_Your task_
A faithful copy of the listing below is needed, with its pictures left out.

_Collected material_
================================
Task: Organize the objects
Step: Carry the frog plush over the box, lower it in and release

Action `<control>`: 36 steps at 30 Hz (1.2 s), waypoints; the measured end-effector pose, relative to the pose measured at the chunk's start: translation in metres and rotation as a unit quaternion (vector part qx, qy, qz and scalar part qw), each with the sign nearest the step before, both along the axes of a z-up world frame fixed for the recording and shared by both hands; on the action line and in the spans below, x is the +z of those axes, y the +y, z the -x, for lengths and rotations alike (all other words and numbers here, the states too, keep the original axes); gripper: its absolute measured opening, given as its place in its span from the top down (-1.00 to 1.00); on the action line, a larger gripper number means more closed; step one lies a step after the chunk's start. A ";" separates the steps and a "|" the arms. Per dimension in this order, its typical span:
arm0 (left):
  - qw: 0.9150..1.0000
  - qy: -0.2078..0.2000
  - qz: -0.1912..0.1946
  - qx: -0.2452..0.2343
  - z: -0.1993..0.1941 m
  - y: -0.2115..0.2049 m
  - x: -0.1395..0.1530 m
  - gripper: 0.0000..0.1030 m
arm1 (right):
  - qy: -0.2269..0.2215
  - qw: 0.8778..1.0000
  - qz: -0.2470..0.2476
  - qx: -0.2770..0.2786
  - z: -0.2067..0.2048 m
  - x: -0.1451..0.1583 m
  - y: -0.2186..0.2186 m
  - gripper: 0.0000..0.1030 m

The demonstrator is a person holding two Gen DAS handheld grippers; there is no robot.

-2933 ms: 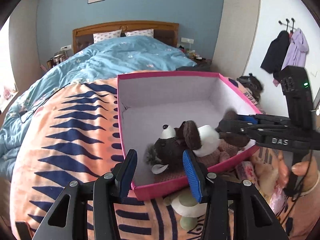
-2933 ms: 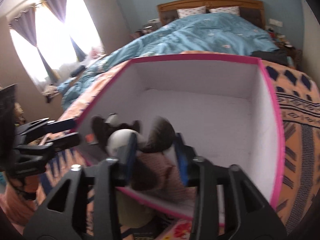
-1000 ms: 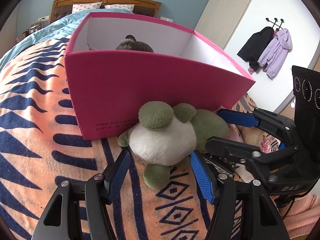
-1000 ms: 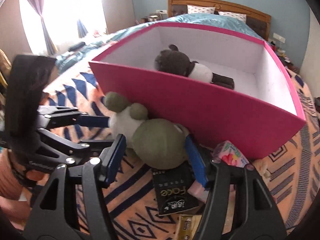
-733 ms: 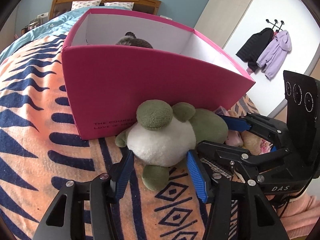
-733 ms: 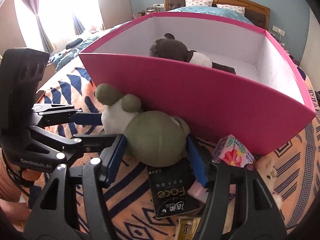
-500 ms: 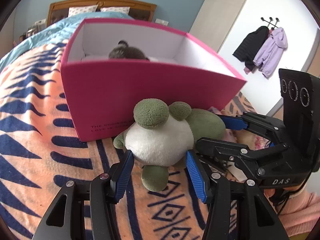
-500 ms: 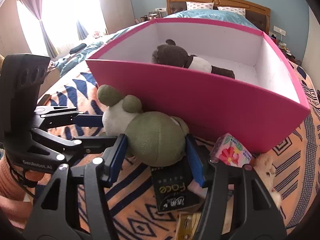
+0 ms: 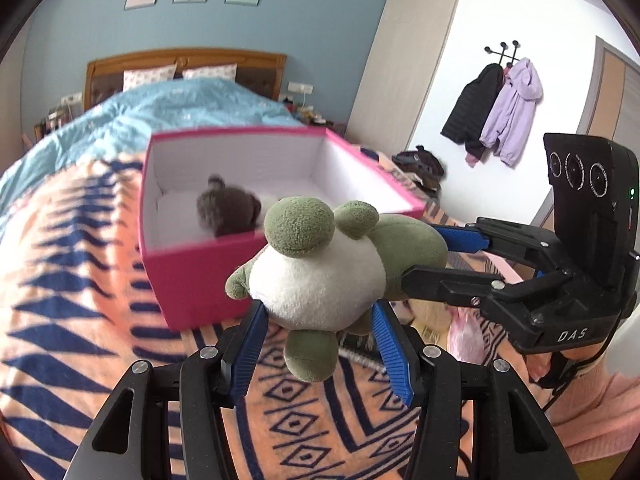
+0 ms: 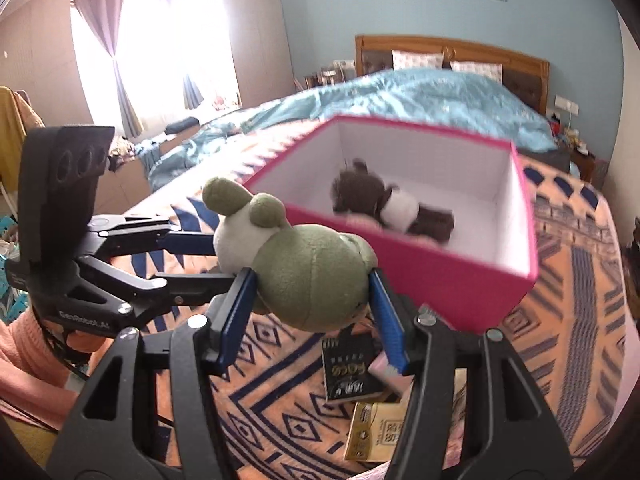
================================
_Result_
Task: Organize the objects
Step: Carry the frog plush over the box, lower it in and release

Action `<control>`: 36 steps at 30 Hz (1.2 s), waypoints; the measured end-effector pose, relative to the pose measured at the chunk's start: translation in metres and rotation as a unit quaternion (vector part qx, qy, qz and scalar part qw), each with the sign nearest the step before, both along the axes of a z-up world frame fixed for the recording and shared by both hands; on the action line and in the spans below, x is the +z of those axes, y the +y, z the -x, for lengths and rotations alike (all other words and numbers here, the states too, keep the original axes); gripper: its absolute measured opening, given as its place in its span from the top down (-1.00 to 1.00); on the action line, a larger gripper number means more closed; step one lies a step after the chunk's start. A ";" separates the steps and a "|" the arms. Per dimension in this order, its typical span:
arm0 (left):
  - qw: 0.9150..1.0000
  - qy: -0.2078..0.2000
  - qz: -0.1912..0.1946
  - qx: -0.2452..0.2343
  - z: -0.1993..0.1941 m
  - y: -0.2115..0.2049 m
  - x: -0.1395..0.1530 m
  - gripper: 0.0000..0.1030 m
arm1 (right):
  - qy: -0.2269..0.2215
  - qw: 0.8778..1.0000
  - qz: -0.2470..0.2476
  - qx: -0.2770..0.2786
  - z: -0.2067..0.2048 m
  - x: -0.1451..0.1583 m
  - y: -0.2186..0.2186 m
  - gripper: 0.0000..0.1030 m

The demonstrator is a person holding two Gen DAS handheld grippers; there is no robot.

-2933 ms: 
-2933 ms: 
-1000 ms: 
-1000 ms: 
-733 ms: 
-733 ms: 
-500 ms: 
-500 ms: 
+0 ms: 
+0 ms: 

This output completes the exercise.